Faster Fog

Posted: June 10th, 2010 | Tags: , , | 2 Comments »

Cedrick at Lucas suggested some nice optimisations for the in-scattering equation I posted last time.

I had left off at:

\[L_{s} = \frac{\sigma_{s}I}{v}( \tan^{-1}\left(\frac{d+b}{v}\right) - \tan^{-1}\left(\frac{b}{v}\right) )\]

But we can remove one of the two inverse trigonometric functions by using the following identity:

\[\tan^{-1}x - \tan^{-1}y = \tan^{-1}\frac{x-y}{1+xy}\]

Which simplifies the expression for \(L_{s}\) to:

\[L_{s} = \frac{\sigma_{s}I}{v}( \tan^{-1}\frac{x-y}{1+xy} )\]

With \(x\) and \(y\) being replaced by:

\[\begin{array}{lcl} x = \frac{d+b}{v} \\ y = \frac{b}{v}\end{array}\]

So the updated GLSL snippet looks like:

float InScatter(vec3 start, vec3 dir, vec3 lightPos, float d)
   vec3 q = start - lightPos;

   // calculate coefficients
   float b = dot(dir, q);
   float c = dot(q, q);
   float s = 1.0f / sqrt(c - b*b);

   // after a little algebraic re-arrangement
   float x = d*s;
   float y = b*s;
   float l = s * atan( (x) / (1.0+(x+y)*y));

   return l;

Of course it's always good to verify your 'optimisations', ideally I would take GPU timings but next best is to run it through NVShaderPerf and check the cycle counts:

Original (2x atan()):

Fragment Performance Setup: Driver 174.74, GPU G80, Flags 0x1000
Results 76 cycles, 10 r regs, 2,488,320,064 pixels/s

Updated (1x atan())

Fragment Performance Setup: Driver 174.74, GPU G80, Flags 0x1000
Results 55 cycles, 8 r regs, 3,251,200,103 pixels/s

A tasty 25% reduction in cycle count!

Another idea is to use an approximation of atan(), Robin Green has some great articles about faster math functions where he discusses how you can range reduce to 0-1 and approximate using minimax polynomials.

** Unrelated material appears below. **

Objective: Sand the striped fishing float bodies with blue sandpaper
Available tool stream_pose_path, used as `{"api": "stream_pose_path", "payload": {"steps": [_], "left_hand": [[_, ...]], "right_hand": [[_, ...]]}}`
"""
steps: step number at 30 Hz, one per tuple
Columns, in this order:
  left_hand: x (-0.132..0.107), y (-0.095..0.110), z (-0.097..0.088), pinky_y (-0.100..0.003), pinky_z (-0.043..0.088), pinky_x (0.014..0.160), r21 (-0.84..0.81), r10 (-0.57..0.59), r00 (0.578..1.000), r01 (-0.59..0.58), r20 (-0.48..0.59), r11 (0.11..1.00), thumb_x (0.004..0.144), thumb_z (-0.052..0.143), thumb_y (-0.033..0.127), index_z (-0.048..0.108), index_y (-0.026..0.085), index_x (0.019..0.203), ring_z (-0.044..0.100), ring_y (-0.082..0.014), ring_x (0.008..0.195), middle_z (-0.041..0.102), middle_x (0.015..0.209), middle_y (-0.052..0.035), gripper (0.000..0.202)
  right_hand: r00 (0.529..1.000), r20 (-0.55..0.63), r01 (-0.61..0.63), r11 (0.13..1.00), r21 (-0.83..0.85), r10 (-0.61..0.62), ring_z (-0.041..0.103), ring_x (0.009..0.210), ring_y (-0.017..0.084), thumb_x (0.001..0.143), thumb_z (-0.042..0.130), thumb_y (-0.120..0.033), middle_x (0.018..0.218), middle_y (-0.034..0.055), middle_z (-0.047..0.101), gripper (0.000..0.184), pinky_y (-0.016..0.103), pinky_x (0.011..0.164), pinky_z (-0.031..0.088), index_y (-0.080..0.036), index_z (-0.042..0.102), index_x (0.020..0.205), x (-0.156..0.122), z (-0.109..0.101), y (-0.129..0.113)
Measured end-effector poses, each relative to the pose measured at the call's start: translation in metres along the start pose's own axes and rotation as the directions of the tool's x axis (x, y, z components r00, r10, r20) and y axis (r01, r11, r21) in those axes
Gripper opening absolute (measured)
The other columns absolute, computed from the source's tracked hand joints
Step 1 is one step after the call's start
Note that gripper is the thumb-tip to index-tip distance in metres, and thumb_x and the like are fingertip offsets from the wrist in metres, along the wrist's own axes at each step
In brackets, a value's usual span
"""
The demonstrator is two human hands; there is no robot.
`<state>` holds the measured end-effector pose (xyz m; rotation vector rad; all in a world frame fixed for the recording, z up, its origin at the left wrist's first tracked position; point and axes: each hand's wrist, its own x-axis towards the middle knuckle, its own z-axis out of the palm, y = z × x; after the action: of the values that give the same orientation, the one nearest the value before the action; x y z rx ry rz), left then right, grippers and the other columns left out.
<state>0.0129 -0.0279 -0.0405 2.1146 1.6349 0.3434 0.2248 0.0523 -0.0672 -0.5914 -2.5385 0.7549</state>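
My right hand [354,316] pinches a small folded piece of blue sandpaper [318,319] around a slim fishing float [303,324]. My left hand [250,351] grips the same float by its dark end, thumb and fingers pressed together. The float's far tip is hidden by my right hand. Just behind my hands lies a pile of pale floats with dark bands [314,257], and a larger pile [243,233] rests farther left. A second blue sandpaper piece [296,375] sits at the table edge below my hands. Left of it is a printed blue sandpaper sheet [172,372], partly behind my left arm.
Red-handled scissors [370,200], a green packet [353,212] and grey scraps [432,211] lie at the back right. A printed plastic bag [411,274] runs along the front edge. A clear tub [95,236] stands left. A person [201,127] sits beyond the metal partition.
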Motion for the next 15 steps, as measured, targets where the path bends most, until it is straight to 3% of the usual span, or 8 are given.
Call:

My first attempt was much simpler, looking at it's graph we can see that atan() is almost linear near 0 and asymptotically approaches pi/2.

Perhaps the simplest approximation we could try would be something like:

\[\tan^{-1}(x) \approx min(x, \frac{\pi}{2})\]

Which looks like:

float atanLinear(float x)
   return clamp(x, -0.5*kPi, 0.5*kPi);

// Fragment Performance Setup: Driver 174.74, GPU G80, Flags 0x1000
// Results 34 cycles, 8 r regs, 4,991,999,816 pixels/s

Pretty ugly, but even though the maximum error here is huge (~0.43 relative), visually the difference is surprisingly small.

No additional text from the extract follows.